Venture debt is typically sought subsequent to venture capital raises and represents 20% to 50% of the value of a company’s equity raise. Data from Pitchbook shows VC-backed companies received $33.1 billion in debt financing in 2021, compared with $341.5 billion in venture capital raised in its record year in 2021.

These companies are often cash flow negative as they are prioritizing growth, dissuading some financiers, said Tim Gravely, co-head of credit at Aquiline Capital Partners noting that they focus on companies with the ability to flip the switch to profitability. Venture lenders have their own preferred metrics to assess opportunity. The metrics often used to gauge a company’s ability to become profitable include retention rates, how embedded the software of a company is with clients, annual recurring revenue, churn, net retention and gross margins for SaaS-based companies, Gravely said. Additionally, by looking at a company's sales and marketing spend, lenders can determine, in part, the ability of the company to de-emphasize growth and prioritize profitability.

The growth in debt financing for startups tracks the growth of the startup industry at large. During the last sustained major downturn, the global financial crisis, the amount of venture capital raised was less than a tenth of what it was in 2021, according to Statista data. However, this has now changed.

Two decades ago, Raoul Stein’s firm, Kreos Capital, was raising $100 million-sized funds. Today, his funds measure $1 billion to $1.5 billion. Stein expects fund sizes to grow even more and approach $5 billion to $10 billion as startups remain private longer, creating more mature companies and thus increasing the check sizes debt providers can write, he said.

In 2000, the tail end of a similarly buoyant period for tech valuations, the median age of the 380 venture capital-backed IPOs was six years, while in 2021 the median age of the 311 VC-backed IPOs was 11 years, according to data from Jay Ritter, professor at the University of Florida and an expert in the IPO field.

Attractive fundamentals have enticed new market participants. For the financiers, they represent opportunities to participate in deals promising mid-to-high-teen equity-like returns, with senior secured positions in the capital structure.
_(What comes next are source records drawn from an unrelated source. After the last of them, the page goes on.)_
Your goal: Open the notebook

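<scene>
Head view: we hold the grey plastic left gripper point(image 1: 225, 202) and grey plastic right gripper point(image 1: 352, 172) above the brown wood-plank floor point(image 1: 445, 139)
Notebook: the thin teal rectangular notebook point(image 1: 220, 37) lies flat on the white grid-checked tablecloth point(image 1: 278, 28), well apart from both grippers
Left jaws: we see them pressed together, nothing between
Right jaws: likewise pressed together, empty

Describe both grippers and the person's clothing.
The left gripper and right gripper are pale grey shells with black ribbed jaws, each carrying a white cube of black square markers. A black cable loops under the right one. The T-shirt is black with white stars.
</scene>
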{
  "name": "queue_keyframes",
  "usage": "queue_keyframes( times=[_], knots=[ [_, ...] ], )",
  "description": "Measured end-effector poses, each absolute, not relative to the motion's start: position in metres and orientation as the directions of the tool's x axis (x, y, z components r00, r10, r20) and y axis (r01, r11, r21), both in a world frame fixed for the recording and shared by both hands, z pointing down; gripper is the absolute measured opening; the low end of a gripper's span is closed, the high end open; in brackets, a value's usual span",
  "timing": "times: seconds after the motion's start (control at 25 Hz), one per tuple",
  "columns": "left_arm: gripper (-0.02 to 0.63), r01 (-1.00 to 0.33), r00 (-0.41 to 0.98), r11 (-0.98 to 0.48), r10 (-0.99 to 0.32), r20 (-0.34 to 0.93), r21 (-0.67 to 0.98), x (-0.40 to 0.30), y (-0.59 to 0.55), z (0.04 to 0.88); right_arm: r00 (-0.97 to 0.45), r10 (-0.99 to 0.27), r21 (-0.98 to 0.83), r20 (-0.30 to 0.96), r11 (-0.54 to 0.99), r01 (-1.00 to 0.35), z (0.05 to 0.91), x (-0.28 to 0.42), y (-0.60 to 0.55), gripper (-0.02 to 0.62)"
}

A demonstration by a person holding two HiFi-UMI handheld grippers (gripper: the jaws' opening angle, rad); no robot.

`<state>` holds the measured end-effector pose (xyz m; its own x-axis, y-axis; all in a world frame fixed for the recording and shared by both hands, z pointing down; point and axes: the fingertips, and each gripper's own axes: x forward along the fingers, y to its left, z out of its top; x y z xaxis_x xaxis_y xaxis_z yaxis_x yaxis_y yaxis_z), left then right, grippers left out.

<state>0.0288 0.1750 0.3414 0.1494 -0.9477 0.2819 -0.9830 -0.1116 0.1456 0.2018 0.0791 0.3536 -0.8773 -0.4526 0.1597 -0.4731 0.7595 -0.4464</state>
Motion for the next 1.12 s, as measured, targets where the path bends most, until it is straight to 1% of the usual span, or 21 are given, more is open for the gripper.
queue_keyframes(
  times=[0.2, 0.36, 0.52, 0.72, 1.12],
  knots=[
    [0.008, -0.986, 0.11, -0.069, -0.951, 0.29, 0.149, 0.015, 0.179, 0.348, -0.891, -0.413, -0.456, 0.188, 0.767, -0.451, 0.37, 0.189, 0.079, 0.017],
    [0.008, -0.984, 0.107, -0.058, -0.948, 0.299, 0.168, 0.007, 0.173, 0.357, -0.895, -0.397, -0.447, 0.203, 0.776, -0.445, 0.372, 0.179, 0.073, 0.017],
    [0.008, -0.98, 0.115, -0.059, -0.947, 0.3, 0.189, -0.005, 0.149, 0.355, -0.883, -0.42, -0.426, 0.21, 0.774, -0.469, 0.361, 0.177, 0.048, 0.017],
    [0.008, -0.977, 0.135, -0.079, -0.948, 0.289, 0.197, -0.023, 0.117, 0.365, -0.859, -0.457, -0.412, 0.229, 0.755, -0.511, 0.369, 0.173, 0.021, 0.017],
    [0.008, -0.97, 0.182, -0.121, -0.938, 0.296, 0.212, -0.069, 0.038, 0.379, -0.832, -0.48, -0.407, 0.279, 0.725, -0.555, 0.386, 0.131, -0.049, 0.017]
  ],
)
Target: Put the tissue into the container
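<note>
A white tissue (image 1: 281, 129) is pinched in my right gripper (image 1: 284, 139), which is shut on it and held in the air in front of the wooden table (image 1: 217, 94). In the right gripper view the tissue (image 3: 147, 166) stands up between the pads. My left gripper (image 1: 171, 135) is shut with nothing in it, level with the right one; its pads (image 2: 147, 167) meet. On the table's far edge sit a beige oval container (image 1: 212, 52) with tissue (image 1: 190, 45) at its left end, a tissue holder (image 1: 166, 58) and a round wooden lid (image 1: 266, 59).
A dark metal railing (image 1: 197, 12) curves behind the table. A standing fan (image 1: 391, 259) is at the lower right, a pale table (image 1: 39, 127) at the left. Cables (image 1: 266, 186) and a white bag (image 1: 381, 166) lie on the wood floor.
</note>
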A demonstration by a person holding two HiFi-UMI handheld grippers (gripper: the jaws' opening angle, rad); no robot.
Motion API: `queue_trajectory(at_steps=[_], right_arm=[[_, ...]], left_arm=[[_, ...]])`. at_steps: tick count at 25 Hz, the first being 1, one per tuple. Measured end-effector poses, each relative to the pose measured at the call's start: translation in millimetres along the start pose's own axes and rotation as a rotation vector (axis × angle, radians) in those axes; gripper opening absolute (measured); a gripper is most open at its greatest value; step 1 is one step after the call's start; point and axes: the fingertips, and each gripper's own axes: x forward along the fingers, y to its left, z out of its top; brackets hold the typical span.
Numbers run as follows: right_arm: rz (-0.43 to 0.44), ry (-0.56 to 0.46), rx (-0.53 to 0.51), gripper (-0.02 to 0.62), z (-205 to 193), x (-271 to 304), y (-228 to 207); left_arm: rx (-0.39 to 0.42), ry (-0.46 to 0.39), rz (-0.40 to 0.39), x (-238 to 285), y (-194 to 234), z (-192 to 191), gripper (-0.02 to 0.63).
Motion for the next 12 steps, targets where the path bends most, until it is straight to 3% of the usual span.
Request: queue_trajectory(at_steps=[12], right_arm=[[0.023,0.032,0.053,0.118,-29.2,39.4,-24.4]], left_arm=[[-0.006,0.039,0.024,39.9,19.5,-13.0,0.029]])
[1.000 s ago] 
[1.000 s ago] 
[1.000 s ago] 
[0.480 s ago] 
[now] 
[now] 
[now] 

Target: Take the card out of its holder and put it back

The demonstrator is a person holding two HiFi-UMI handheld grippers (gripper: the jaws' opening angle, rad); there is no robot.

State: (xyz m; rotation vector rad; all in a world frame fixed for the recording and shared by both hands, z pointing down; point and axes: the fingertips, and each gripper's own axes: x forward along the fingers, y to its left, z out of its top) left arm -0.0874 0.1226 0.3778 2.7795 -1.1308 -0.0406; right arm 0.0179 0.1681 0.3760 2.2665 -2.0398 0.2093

However, Lisa Conmy, partner at Foley & Lardner LLP, points out total returns only reach the mid-teens if warrants are included. One investor with experience lending to smaller companies sees growth lending as akin to investing preferred equity, but priced cheaper, and warns that a reset is coming for the market, which has been riding a frothy economy over the past 10 to 15 years. Additionally, the source believes the lack of collateral backing growth-lending deals negates the senior secured position many in the industry tout.

Other problems persist for the industry. Lenders may be able to extend runways for companies coming off record equity rounds in the past two years, but a longer period of subdued VC activity could hamper future lending conditions. Equity rounds provide benchmarks for lenders, and debt lenders will also need a resumption in equity flows to pay back their lending deals, Scott Orn, COO of Kruze Consulting points out.

Market participants are nonetheless optimistic. Whatever the true risk of the market, institutional finance players are continuing to dive in despite the downturn. Blackstone is planning to invest $2 billion or more into debt deals with companies across startup stages. KKR is reported to be looking to acquire a venture debt lender. Other recent entrants include Bain Capital, Vista Equity Partners and BlackRock.

The investors interviewed highlighted a key growth driver as larger financing packages for later-stage growth companies, rather than a larger amount of smaller deals. Growth will not occur at the earlier stages of the market, but rather an increasing number of higher-quality companies will raise debt in an underlevered market, Bede said.

More bespoke deal structures will also come to the market, or new models of nondilutive finance targeting subscription services will expand financing options for the startup market. As larger companies emerge in the startup environment, the swath of opportunities lenders think they can target makes them confident of sustained growth. As Bede put it, those thousands of mature, proven businesses are the core of the growth lending market.